Q: I am 25, single with a good job and nearly $20,000 saved for a down payment. I want to start looking for a home to buy this spring. Do you have any tips that apply to single homebuyers?


A: It looks like you’ve done some good work in preparation for buying a home.


As a single buyer, you should be conservative. Unlike a married couple, you do not have a second income to fall back on if something should happen – an accident, illness, unexpected expense, etc.


Don’t put all of your money into a home. Choose a smaller or less expensive home that will be cheaper to afford and also leave you a good rainy day fund. Likewise, choose a fixed rate mortgage. As a single buyer with likely just one income, best to be conservative and also fix your costs whenever you can.


Consider buying a home with roommate potential. I am sure getting out of roommate situations is a major reason you want to buy your own place. I am not saying you have to take a roommate in your new home, but choosing a property that might enable you to do so at some future date could be a good hedge against any unforeseen financial constraints.


Just knowing you have the right kind of home to share can relieve a lot of stress and homebuyer anxiety. Look for a home with an extra bedroom and bath and a layout that would give each of you sufficient privacy and autonomy just in case you might want or need to find a roommate in the future.
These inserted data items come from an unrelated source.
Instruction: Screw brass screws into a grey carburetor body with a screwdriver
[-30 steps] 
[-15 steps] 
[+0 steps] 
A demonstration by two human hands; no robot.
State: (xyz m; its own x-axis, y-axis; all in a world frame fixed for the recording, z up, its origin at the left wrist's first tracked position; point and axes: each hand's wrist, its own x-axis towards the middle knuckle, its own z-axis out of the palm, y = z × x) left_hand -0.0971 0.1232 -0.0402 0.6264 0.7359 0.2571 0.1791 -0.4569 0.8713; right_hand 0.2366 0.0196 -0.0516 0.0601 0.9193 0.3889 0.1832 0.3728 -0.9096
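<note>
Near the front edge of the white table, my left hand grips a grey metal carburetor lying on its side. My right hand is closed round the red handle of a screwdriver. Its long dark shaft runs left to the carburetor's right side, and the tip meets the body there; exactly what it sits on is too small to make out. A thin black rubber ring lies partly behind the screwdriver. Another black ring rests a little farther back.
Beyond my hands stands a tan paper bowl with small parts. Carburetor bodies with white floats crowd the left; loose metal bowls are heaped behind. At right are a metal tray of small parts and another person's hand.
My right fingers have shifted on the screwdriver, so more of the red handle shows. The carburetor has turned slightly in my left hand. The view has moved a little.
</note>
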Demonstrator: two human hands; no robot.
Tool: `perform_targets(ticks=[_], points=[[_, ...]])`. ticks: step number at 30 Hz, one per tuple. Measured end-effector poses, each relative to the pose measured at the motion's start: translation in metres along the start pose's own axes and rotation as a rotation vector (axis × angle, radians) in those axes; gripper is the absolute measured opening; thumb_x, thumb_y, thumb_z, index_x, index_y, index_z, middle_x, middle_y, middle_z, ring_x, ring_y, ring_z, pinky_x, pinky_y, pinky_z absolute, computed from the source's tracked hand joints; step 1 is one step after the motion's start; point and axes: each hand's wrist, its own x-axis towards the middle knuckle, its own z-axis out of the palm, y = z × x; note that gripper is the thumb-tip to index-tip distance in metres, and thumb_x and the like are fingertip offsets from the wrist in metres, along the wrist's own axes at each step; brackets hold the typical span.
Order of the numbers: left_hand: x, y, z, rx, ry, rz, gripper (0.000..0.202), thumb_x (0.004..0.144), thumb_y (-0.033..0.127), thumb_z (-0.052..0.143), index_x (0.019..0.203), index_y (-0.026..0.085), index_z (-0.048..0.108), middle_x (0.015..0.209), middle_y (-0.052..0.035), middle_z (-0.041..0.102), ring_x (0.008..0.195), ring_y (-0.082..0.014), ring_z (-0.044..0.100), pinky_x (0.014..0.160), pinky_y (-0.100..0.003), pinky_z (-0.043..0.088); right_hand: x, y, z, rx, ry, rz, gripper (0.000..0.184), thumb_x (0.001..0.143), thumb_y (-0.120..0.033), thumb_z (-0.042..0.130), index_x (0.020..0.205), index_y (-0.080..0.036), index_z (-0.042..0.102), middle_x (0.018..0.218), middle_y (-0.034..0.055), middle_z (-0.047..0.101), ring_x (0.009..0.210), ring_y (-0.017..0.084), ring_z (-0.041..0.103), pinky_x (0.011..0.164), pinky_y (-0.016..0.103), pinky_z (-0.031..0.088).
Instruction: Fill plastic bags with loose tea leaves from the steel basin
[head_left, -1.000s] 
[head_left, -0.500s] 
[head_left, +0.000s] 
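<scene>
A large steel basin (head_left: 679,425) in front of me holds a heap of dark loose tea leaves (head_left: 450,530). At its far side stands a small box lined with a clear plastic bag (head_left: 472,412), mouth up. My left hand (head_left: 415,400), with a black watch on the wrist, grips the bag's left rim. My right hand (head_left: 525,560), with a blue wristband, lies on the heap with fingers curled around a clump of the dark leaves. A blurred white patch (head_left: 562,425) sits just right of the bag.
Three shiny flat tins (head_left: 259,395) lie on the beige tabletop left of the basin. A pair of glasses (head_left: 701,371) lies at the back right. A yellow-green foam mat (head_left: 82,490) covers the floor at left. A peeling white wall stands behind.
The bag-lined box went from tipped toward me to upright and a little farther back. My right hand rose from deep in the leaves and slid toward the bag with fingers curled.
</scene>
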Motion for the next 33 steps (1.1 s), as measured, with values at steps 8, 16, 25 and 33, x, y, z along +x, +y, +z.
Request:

Also, look for energy efficiency in a home. Many young singles are unpleasantly surprised by the size of their heating bills in their new home. Ask the seller to give you copies of his/her heating and other utility bills for the last couple of years. Ask your home inspector to rate the energy efficiency of the home – furnaces, appliances, windows, insulation, doors, etc.


Consider carefully your location and where you buy. As a single buyer, you may have to look farther away from your job and friends in order to find an affordable home. Be sure to carefully weigh your commute to work and also how far away your friends and social circle are. You don’t want to be stuck out in the middle of nowhere, far from your friends. This is probably more true for singles than married couples, who at least have each other.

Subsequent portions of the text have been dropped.